Previously, each metric had its own SQL query that ran independently on every sync. Now, SQL queries are defined at the Dataset level, creating a data preparation step between your database and your metrics.

One dataset query powers multiple metrics, and a single sync refreshes all metrics built on that dataset. Dimension filtering now happens at the metric level instead of in SQL WHERE clauses.

What stays the same

Your existing database connection, account content, and historical data remain unchanged. The key difference is consolidating many per-metric queries into fewer, broader dataset queries.

Manual migration steps

The biggest benefit of datasets comes from consolidating queries.

Instead of migrating each metric 1:1, look for patterns where multiple metrics query the same table with different filters.
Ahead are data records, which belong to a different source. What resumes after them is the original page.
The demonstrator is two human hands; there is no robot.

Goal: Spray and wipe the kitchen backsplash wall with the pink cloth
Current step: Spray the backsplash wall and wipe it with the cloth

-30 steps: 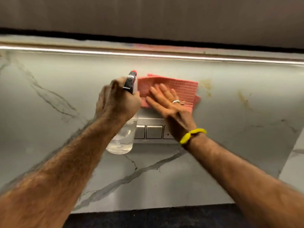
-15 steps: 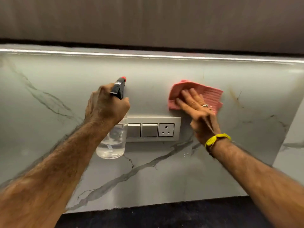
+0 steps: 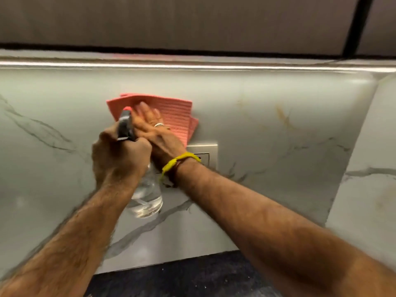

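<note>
**Q:** What fills the frame?

**A:** A marble backsplash (image 3: pixel 267 129), grey-veined with rust-coloured marks at right, runs under a light strip (image 3: pixel 192 66) and dark cabinets (image 3: pixel 171 20). A dark counter (image 3: pixel 182 275) lies below.

**Q:** And the cloth?

**A:** The folded pink cloth (image 3: pixel 175 112) lies flat on the wall just above the switch plate (image 3: pixel 205 153). The right hand (image 3: pixel 156 129) presses it there, fingers straight and together, a ring (image 3: pixel 159 124) on one, a yellow band (image 3: pixel 180 160) at the wrist.

**Q:** The other hand?

**A:** The left hand (image 3: pixel 120 155) grips the neck of a clear bottle (image 3: pixel 147 198), fingers curled round it, the grey, red-tipped nozzle (image 3: pixel 126 123) overlapping the cloth's left edge and touching the right hand.
</note>
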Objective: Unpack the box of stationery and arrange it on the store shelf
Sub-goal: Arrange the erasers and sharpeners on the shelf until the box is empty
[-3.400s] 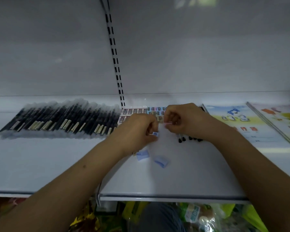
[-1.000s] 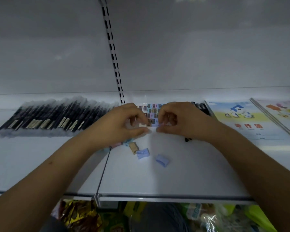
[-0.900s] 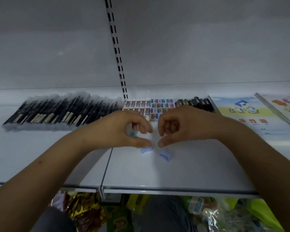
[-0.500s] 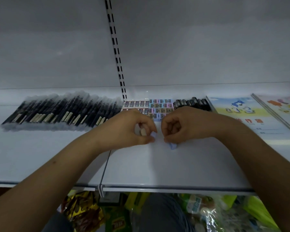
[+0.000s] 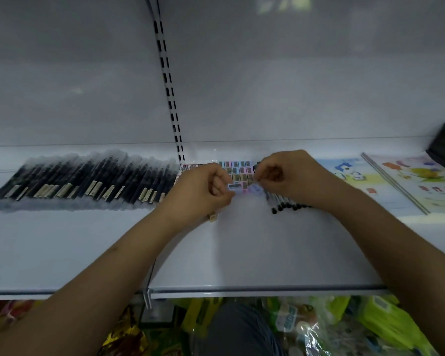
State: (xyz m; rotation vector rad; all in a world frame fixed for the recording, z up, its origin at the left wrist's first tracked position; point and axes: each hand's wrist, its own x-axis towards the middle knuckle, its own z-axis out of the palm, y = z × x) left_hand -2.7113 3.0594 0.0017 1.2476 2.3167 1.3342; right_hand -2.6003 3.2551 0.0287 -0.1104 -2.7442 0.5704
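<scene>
Black pens lie in a row at the shelf's left; the left hand pinches a blue sharpener at the front edge of the sharpener grid. The right hand pinches another sharpener just beside it; booklets lie at the right.

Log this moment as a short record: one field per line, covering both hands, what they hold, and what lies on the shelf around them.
left hand: fingers curled, pinching a small pale blue sharpener
right hand: fingers curled, grip on a second small pale piece; too blurred to name
sharpener rows: coloured grid at the shelf's back, between the hands
black pens: wrapped, fanned row, left
loose pens: under the right wrist
workbooks: flat, right
shelf: white, front part bare
</scene>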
Step 1: Identify legacy SQL metrics

  1. Go to Metrics > Custom Metrics.
  2. Filter by your SQL data source (PostgreSQL, MySQL, Google BigQuery, etc.).
  3. Look for metrics marked with a ⚠️ warning icon.
  4. Open each metric and copy the SQL query for reference. 

Step 2: Identify consolidation patterns

Look for metrics that:

  • Query the same table or set of tables
  • Use the same or very similar JOIN structure
  • Share the same base dataset but differ in filters, date granularity, aggregations, or calculated logic

Common patterns include:

Pattern Example Consolidation approach
Same query, different filter values WHERE location_id = 101 vs WHERE location_id = 102 Remove the hardcoded filter. Include location_id in SELECT. Apply filtering at the metric level.
Separate queries for different aggregations One metric uses SUM(revenue), another uses COUNT(order_id) from the same table Include all required measures in the same dataset query. Create separate metrics using different value columns or aggregations.
Separate queries for calculated variations One metric calculates SUM(revenue), another calculates SUM(revenue) - SUM(cost) Return base columns (such as revenue and cost) in the dataset. Create calculated metrics or calculated columns instead of separate SQL queries.
Separate queries for different date grains One query groups by DATE(order_date), another by DATE_TRUNC('month', order_date) Return data at the lowest useful grain (for example daily). Handle aggregation at the metric or visualization level.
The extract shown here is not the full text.